**YOUR INSTRUCTIONS:** What's wanted is the full listing, reproduced exactly.

──────

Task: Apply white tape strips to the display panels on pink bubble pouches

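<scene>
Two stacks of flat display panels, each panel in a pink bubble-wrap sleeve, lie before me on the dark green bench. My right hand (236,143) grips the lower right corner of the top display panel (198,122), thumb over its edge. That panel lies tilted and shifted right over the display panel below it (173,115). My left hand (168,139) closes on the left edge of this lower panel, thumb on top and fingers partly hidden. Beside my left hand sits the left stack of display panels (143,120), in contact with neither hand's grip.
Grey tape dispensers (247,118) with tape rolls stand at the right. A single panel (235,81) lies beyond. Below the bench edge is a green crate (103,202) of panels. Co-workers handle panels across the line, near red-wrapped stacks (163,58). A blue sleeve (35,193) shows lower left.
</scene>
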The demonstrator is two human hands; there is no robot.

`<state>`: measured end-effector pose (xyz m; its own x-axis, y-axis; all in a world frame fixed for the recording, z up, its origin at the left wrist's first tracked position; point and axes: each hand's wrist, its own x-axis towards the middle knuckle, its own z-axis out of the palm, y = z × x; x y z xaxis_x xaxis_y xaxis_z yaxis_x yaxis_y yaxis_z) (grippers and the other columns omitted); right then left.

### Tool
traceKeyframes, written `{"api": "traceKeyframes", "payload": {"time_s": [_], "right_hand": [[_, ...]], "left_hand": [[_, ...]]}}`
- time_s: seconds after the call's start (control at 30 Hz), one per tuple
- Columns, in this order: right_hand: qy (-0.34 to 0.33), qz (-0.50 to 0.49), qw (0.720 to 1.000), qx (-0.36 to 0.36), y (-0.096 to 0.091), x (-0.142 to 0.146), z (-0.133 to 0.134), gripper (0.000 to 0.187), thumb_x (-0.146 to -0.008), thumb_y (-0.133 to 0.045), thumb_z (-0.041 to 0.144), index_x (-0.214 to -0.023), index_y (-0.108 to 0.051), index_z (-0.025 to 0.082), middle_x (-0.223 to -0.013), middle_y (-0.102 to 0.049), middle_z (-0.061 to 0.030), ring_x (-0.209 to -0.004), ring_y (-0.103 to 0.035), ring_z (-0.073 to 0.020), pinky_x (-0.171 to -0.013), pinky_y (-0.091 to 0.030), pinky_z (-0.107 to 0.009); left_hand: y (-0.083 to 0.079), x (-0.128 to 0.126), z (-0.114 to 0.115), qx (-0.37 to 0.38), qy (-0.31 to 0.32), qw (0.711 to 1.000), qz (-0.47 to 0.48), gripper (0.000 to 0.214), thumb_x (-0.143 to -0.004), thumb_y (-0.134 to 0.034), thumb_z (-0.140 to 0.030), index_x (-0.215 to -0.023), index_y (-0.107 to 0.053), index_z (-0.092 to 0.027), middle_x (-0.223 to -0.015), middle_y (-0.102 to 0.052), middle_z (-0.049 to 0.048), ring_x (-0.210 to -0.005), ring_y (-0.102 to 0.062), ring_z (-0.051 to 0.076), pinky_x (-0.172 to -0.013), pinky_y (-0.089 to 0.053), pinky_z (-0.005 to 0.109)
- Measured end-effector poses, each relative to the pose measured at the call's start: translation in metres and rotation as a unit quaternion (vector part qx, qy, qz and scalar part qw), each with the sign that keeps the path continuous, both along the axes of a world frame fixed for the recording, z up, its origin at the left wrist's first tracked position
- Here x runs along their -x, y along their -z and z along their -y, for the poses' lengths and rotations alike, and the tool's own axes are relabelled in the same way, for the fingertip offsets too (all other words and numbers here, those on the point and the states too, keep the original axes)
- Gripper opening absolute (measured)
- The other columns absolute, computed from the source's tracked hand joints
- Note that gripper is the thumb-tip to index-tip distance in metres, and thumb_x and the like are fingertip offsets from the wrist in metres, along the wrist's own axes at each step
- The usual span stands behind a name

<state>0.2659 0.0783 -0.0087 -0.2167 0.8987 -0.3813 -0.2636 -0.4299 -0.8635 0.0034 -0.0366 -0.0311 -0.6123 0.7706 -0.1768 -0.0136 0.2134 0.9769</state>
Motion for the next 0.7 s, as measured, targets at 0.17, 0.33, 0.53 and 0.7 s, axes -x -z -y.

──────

**SOLUTION FOR THIS TASK:**
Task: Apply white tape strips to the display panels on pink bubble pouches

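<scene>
Two stacks of flat display panels, each panel in a pink bubble-wrap sleeve, lie before me on the dark green bench. My right hand (236,143) grips the lower right corner of the top display panel (198,122), thumb over its edge. That panel lies tilted and shifted right over the display panel below it (173,115). My left hand (168,139) closes on the left edge of this lower panel, thumb on top and fingers partly hidden. Beside my left hand sits the left stack of display panels (143,120), in contact with neither hand's grip.
Grey tape dispensers (247,118) with tape rolls stand at the right. A single panel (235,81) lies beyond. Below the bench edge is a green crate (103,202) of panels. Co-workers handle panels across the line, near red-wrapped stacks (163,58). A blue sleeve (35,193) shows lower left.
</scene>
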The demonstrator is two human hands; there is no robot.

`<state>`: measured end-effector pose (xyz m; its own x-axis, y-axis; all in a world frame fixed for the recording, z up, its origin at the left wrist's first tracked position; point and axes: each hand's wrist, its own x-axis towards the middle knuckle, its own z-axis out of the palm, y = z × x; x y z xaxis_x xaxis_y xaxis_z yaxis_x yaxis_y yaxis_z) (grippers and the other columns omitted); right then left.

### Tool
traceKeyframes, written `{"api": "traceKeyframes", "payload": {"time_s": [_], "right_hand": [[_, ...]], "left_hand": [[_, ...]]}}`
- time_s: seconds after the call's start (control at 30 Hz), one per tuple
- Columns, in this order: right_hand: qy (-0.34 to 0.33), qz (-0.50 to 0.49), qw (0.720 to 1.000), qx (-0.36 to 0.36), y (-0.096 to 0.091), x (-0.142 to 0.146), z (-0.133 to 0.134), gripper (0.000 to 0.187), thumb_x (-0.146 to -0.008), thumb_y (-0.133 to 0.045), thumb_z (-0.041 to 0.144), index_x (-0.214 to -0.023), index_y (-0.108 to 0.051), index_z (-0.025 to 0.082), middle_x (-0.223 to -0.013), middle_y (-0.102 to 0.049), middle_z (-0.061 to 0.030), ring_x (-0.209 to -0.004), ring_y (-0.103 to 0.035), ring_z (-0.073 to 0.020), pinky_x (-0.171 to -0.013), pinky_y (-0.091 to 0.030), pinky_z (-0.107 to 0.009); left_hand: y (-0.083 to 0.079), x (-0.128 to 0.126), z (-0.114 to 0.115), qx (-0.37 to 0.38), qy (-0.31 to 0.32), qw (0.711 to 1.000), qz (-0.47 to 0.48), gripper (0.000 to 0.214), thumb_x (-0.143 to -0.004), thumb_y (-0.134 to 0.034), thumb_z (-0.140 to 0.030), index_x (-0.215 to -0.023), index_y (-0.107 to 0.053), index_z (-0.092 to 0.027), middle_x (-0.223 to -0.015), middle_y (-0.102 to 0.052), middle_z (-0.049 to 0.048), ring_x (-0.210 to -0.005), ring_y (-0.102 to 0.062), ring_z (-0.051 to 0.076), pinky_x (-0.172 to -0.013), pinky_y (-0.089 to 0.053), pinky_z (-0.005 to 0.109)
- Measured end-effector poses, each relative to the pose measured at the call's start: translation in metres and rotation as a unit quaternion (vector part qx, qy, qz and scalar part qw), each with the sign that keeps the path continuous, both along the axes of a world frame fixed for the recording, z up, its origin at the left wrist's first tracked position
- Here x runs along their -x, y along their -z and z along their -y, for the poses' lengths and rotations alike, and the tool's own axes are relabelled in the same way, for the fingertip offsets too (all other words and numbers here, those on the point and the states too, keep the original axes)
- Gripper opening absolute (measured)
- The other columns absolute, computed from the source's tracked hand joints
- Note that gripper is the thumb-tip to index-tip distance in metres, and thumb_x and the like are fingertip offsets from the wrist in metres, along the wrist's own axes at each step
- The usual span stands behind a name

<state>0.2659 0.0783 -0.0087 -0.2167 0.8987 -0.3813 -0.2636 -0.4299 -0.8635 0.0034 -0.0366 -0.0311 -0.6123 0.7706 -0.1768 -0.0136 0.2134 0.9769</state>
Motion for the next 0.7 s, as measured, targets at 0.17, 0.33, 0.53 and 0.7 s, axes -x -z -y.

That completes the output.